Death toll rises to 8 in Glasgow helicopter crash
GLASGOW // Eight people were killed in the helicopter crash on a crowded Glasgow pub, police said on Saturday, with 14 others seriously injured in hospital.
Stephen House, chief constable of Police Scotland, said two officers and the civilian pilot aboard the police helicopter and five people inside The Clutha bar were all killed in the accident late on Friday.
“We can now confirm that the number of fatalities involved in this incident has risen to eight,” the police chief told reporters at the scene.
“Three of these eight fatalities were found within the helicopter and were our colleagues in the helicopter crew. The remaining five people were found within the building.
“Fourteen people remain seriously injured in Glasgow hospitals and are being cared for by health colleagues there.”
He said the rescue mission was complex and ongoing and would not be quick.
“We are dealing with a very sensitive investigation and operation here. It will go on for many days yet,” he said.
“I’d also like again to commend the courage of the people in Glasgow who, heedless for their own safety, took action last night at the time of the incident and the many acts of kindness we’ve seen since.”
Chief constable House had earlier confirmed that overnight 32 people were taken by ambulance to hospitals in following the crash.
The Clutha pub, near the banks of the River Clyde, was packed and a ska band was in full swing when the chopper slammed through the roof at around 10.30pm, sending dozens of patrons fleeing through a cloud of dust. Witnesses spoke of people streaming out of the building covered in blood, with gashes and other injuries.
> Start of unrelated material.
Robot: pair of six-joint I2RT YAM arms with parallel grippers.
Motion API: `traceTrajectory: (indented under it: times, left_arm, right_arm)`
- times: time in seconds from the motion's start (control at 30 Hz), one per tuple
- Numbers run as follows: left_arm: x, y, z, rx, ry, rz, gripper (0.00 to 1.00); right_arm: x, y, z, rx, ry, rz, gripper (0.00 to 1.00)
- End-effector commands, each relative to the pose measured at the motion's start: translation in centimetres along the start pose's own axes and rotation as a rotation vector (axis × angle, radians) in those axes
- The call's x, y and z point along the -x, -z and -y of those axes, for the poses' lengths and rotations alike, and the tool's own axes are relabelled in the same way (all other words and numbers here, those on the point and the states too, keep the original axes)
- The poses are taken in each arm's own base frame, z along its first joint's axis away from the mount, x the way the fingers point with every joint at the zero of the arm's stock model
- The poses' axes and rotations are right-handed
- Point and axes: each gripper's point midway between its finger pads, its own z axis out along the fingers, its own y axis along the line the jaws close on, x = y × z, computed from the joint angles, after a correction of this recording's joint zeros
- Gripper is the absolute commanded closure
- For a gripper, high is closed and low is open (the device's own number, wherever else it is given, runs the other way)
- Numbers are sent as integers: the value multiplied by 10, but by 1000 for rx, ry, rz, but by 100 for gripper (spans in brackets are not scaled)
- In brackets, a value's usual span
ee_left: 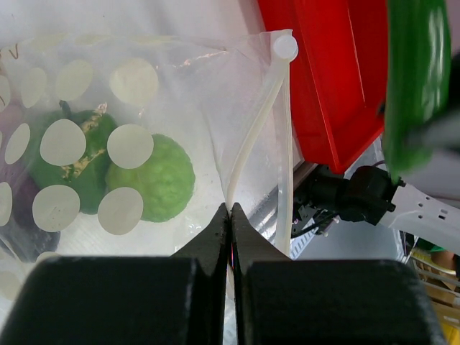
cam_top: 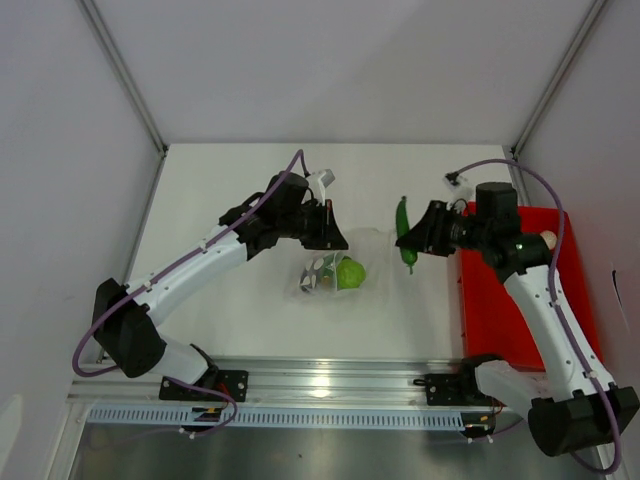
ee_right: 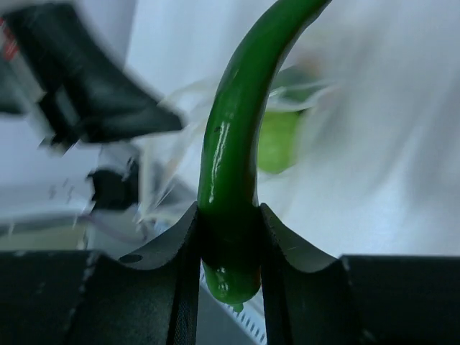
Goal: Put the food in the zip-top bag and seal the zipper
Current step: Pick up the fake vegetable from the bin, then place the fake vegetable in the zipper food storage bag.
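At the left, the left claw point(ee_left: 231, 212) is pressed together on the mouth edge of the zip-top bag point(cam_top: 335, 265), right at the white zipper point(ee_left: 255, 136) strip. This pinch seems meant to lift one lip and hold the opening up for loading. The bag is clear with white dots and lies on the white surface point(cam_top: 220, 180) between the two arms. Inside it sit a bright green round piece point(ee_left: 162, 180), a darker green piece with a stem point(ee_left: 79, 162) and, at the edge, a purple shape point(ee_left: 18, 215) that is hard to make out. Just right of the bag, the right claw point(ee_right: 228, 212) pinches the darker green long piece point(ee_right: 233, 108) near one end. The piece hangs in the air near the bag's mouth, probably so it can go in end first. At the far right, the red tray point(cam_top: 520, 310) holds a small whitish ball point(cam_top: 547, 239) that is not yet bagged. The zipper is unsealed.
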Motion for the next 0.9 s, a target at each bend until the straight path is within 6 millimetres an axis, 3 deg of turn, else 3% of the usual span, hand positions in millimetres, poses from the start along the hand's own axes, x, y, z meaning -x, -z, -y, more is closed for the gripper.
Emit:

Area resident Paul Dundas, 26, told how he heard a loud bang and looked out of his window to see a plume of dust rising above the pub.
“At first I thought it was a firework,” he said, describing the “horrible scene” he discovered upon going down to the street level.
“People were covered in blood and dust. Other people were dragging them away from the bar and trying to get them out,” he said. “Everyone was in shock, but people were helping and asking strangers if they were OK. I saw a couple help each other clean up their faces.
Grace MacLean, who was inside the pub at the time, said she heard a “whoosh” noise and then saw smoke.
“The band were laughing, and we were all joking that the band had made the roof come down,” she told the BBC. “They carried on playing, and then it started to come down more, and someone started screaming, and then the whole pub just filled with dust. You couldn’t see anything, you couldn’t breathe.”
The crash happened on the eve of St Andrew’s Day, Scotland’s official national holiday.
“This is a black day for Glasgow and Scotland but it’s also St Andrew’s Day, and it’s a day we can take pride and courage in how we respond to adversity and tragedy,” Scottish leader Alex Salmond said, later ordering that flags outside government buildings be flown at half-staff.
Britain’s prime minister, David Cameron, offered to support the Scottish government “in any way”, offering his “deepest sympathies” to those affected by the tragedy and praising emergency services plus “the bravery of ordinary Glaswegians” who rushed to help.